■ What you have to do: Everything from the line that contains "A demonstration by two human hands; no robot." to the end of the data below is to be reproduced verbatim; leave all else out.

■ Data extract:
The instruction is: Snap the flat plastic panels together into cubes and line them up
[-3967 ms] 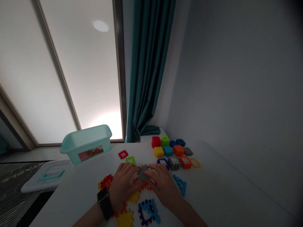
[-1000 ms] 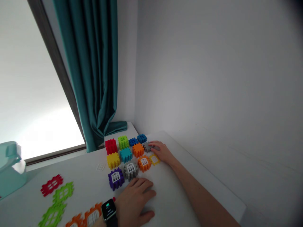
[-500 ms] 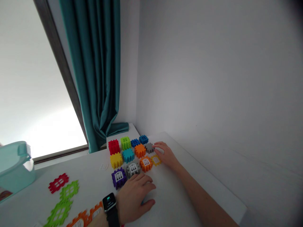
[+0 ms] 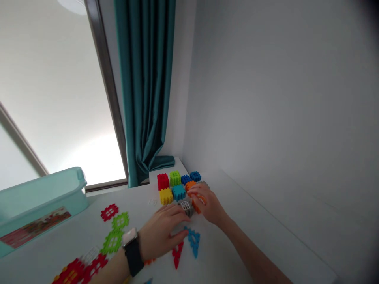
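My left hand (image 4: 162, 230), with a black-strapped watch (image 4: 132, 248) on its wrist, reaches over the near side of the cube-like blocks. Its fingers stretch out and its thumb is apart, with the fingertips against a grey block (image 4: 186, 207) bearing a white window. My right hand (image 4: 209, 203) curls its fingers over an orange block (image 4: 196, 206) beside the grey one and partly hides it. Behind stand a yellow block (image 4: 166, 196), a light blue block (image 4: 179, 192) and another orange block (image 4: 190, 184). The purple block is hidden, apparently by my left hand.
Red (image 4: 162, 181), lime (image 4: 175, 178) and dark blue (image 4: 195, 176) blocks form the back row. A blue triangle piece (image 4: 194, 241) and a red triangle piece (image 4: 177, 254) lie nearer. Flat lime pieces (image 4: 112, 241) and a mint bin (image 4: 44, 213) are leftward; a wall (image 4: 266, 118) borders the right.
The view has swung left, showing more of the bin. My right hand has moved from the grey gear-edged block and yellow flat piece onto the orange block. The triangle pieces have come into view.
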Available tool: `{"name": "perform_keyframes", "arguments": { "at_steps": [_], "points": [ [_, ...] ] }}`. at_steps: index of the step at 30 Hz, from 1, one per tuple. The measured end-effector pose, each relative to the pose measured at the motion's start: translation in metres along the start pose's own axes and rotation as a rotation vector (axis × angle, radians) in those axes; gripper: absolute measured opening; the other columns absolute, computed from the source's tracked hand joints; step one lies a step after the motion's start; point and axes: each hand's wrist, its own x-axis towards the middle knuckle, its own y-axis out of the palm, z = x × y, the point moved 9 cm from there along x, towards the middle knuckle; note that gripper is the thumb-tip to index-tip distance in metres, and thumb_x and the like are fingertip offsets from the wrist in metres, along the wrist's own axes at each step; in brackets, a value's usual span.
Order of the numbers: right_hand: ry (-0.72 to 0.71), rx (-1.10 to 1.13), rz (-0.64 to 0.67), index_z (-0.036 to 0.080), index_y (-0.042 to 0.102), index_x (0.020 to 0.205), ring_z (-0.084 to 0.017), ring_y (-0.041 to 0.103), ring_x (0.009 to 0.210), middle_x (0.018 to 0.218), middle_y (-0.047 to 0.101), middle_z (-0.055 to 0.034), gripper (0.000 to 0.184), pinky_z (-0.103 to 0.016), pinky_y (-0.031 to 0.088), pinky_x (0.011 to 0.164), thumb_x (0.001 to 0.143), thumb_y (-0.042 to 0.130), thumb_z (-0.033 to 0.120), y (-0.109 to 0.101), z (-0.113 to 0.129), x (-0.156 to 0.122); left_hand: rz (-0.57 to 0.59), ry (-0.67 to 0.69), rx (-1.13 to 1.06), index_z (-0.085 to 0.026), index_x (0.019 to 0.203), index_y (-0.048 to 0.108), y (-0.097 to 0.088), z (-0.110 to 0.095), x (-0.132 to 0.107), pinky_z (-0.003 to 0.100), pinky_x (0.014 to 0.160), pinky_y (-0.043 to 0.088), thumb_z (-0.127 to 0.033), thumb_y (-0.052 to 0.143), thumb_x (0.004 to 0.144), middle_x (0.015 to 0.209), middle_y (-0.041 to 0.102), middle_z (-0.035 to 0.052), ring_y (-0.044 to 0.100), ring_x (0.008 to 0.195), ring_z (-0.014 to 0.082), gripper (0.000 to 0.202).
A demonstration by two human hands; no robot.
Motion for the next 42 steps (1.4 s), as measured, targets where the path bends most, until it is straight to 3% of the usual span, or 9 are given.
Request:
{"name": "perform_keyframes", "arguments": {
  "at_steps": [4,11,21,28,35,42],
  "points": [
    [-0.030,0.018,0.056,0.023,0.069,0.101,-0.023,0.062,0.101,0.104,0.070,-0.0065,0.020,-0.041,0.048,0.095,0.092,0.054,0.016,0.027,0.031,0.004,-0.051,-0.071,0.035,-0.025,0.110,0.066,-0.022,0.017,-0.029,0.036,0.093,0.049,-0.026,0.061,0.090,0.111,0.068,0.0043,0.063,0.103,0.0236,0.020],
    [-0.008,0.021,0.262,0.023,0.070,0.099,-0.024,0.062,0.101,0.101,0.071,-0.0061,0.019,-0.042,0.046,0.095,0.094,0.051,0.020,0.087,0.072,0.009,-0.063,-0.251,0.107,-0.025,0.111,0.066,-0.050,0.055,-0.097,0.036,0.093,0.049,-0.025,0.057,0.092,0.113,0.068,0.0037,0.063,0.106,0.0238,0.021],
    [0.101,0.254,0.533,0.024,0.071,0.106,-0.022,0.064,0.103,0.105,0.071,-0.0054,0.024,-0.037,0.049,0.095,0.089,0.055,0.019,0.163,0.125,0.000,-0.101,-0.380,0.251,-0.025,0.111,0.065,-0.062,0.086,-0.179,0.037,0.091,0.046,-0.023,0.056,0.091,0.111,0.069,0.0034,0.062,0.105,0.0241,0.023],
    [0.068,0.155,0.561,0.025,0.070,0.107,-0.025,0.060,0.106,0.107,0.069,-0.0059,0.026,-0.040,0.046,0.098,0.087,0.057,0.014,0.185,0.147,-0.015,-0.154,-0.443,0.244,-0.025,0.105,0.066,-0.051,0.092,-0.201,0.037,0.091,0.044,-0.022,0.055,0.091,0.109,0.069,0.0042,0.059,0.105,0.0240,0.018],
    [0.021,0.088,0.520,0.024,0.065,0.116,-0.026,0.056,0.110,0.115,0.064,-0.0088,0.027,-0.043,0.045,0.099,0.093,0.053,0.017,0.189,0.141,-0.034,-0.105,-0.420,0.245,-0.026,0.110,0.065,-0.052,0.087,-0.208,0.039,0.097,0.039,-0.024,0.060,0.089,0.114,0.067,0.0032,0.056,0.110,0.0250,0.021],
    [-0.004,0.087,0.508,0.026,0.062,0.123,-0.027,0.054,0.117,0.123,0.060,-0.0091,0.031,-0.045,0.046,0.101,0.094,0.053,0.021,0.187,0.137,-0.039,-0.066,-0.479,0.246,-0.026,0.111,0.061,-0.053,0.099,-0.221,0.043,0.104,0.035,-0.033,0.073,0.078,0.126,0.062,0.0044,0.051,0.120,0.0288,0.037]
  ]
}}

■ Response to this exercise:
A demonstration by two human hands; no robot.
Motion for the next 42 steps (1.4 s), as measured, targets where the path bends most, until it is straight to 3% of the usual span, or 9 are given.
Request:
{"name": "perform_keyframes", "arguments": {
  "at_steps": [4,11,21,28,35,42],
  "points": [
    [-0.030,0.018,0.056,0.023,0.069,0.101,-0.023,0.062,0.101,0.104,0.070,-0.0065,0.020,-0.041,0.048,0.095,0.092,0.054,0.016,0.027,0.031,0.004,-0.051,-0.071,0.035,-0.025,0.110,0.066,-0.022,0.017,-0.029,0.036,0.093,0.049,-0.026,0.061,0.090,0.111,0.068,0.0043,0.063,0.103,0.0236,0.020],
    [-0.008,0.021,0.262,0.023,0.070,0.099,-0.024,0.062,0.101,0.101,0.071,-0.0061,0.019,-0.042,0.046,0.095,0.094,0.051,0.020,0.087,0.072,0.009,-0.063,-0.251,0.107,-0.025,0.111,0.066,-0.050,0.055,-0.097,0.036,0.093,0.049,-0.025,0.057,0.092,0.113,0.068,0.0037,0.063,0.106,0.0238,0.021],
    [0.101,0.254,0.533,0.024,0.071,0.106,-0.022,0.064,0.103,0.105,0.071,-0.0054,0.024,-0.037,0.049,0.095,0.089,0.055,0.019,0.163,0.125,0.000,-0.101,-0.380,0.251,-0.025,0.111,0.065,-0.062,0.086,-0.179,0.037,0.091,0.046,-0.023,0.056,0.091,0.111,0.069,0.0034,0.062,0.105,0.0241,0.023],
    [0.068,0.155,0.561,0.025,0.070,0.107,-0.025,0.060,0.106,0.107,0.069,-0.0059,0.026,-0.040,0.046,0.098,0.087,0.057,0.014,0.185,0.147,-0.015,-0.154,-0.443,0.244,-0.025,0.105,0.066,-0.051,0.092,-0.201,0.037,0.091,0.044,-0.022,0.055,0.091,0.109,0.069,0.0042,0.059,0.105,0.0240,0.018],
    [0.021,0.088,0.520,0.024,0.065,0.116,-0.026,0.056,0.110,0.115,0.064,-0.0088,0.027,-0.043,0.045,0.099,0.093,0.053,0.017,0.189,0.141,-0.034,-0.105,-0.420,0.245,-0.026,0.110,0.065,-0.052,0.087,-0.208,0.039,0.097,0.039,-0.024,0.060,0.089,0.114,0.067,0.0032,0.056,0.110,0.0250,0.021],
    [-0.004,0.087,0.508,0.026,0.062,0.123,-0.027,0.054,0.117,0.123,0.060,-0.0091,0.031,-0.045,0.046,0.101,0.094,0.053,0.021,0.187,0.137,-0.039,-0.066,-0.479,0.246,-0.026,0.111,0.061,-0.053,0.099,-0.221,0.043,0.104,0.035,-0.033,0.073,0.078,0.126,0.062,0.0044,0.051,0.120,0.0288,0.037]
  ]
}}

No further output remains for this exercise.